Setidaknya ada beberapa aspek yang bisa kita sisipkan nilai-nilai Aceh ke dalamnya.
Pertama, Menghidupkan Kearifan Lokal di Atas Laut
Sebagai daerah pesisir, Aceh punya hukum yang mengurusi laut, yaitu adat laot. Hal ini bisa kita jadikan rujukan untuk mengatur pengelolaan Kapal Aceh Hebat.
Seperti filosofi nelayan Aceh yang selalu berbagi hasil tangkapan, dalam hal ini kita bisa terapkan dengan saling membantu antar sesama. Hal ini juga bisa diterapkan dalam hal kedisiplinan, bukan hanya soal teknis saja, tapi juga kepedulian keselamatan antar penumpang.
Meski terlihat sederhana, nilai-nilai ini bisa kita terapkan dan menjadi rujukan dalam menjalankan transportasi laut berbasis nilai-nilai adat laot. Hal ini senada dengan hasil penelitian Yulindawati (2017).
Hukum Adat Laot bagi masyarakat nelayan Aceh bukan sekadar tradisi, melainkan sistem kearifan lokal yang ‘ethical, responsible, and sustainable’ dalam pengelolaan sumber dayanya. Prinsip-prinsip ini bisa menjadi fondasi bagi Kapal Aceh Hebat agar tidak hanya mengutamakan efektivitas teknis, tetapi juga integritas budaya dan keselamatan bersama.
Kedua, Identitas Budaya dalam Desain dan Pelayanan
Aceh punya kekayaan seni dan motif yang khas. Dari pinto Aceh yang megah, rencong sebagai simbol keberanian, hingga songket yang penuh makna.
Semua itu bisa diwujudkan dalam desain Kapal Aceh Hebat.

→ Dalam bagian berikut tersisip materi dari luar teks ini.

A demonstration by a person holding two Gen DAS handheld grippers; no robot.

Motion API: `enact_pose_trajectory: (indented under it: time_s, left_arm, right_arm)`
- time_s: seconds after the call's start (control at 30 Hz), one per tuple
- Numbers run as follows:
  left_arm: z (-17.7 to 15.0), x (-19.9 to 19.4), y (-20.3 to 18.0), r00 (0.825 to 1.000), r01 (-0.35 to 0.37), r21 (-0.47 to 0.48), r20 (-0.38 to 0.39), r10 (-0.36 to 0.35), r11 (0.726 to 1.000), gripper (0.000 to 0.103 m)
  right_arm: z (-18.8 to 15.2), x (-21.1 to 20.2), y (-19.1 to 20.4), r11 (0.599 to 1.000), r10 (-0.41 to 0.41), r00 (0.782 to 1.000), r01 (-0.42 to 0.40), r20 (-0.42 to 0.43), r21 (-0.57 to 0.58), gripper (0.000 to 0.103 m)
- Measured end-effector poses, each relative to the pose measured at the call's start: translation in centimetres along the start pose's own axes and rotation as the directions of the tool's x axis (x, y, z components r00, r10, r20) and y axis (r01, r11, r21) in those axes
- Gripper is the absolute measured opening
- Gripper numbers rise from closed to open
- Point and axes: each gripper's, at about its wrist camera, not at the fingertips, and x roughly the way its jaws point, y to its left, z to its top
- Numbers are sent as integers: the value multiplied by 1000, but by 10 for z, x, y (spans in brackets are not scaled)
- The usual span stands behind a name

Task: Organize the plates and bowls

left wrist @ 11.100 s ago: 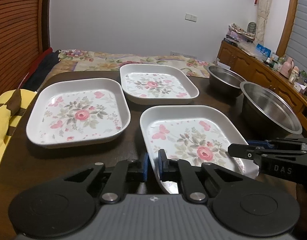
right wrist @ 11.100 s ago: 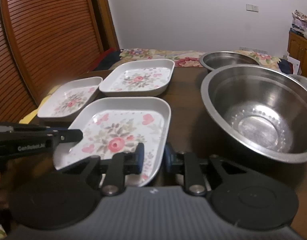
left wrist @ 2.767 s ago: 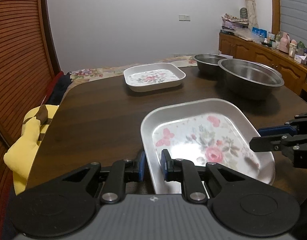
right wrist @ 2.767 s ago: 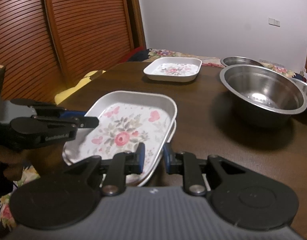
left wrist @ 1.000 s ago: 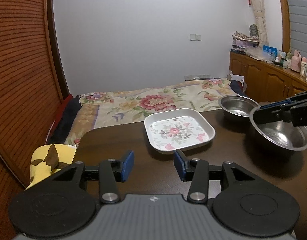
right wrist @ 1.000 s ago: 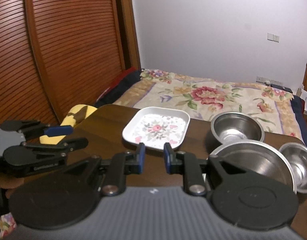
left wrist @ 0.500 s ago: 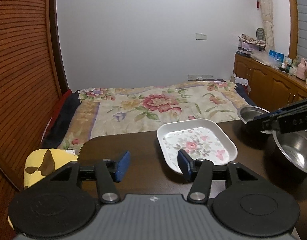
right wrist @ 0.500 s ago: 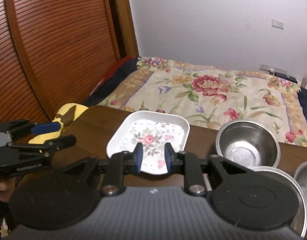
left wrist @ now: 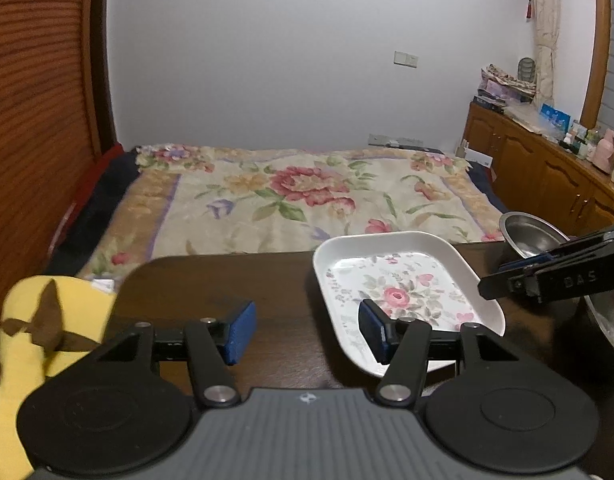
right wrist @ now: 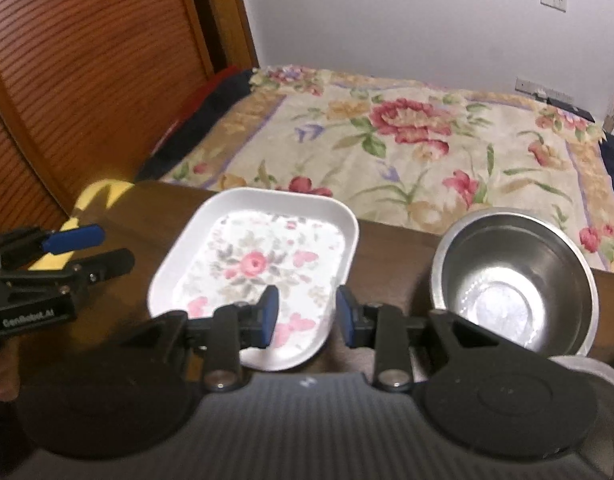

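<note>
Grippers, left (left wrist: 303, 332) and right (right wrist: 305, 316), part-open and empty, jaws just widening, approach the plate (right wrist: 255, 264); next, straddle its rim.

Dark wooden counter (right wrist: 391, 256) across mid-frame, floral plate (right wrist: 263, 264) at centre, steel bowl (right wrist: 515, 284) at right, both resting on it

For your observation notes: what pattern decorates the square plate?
Pink roses and butterflies on white plate; right wrist view shows it best.

White plate (right wrist: 263, 248) with pink floral print; steel-grey bowl (right wrist: 515, 284).
</note>
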Motion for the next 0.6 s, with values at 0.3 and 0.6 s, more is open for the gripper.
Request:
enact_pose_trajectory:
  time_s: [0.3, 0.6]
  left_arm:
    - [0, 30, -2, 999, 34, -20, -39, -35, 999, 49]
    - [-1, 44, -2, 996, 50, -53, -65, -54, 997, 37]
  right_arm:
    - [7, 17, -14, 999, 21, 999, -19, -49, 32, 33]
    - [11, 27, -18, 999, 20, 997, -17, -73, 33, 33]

Bayangkan jika badan kapal atau eksterior dalamnya dihiasi ukiran khas Aceh, atau interiornya menampilkan kaligrafi indah.
Penumpang tentu akan merasa lebih senang karena dekat dengan budayanya sendiri. Bahkan wisatawan pun akan membawa pulang kesan yang kuat.
Pelayanan juga bisa mencerminkan budaya Aceh. Filosofi peumulia jamee atau yang sering disebut memuliakan tamu sudah lama menjadi identitas masyarakat Aceh.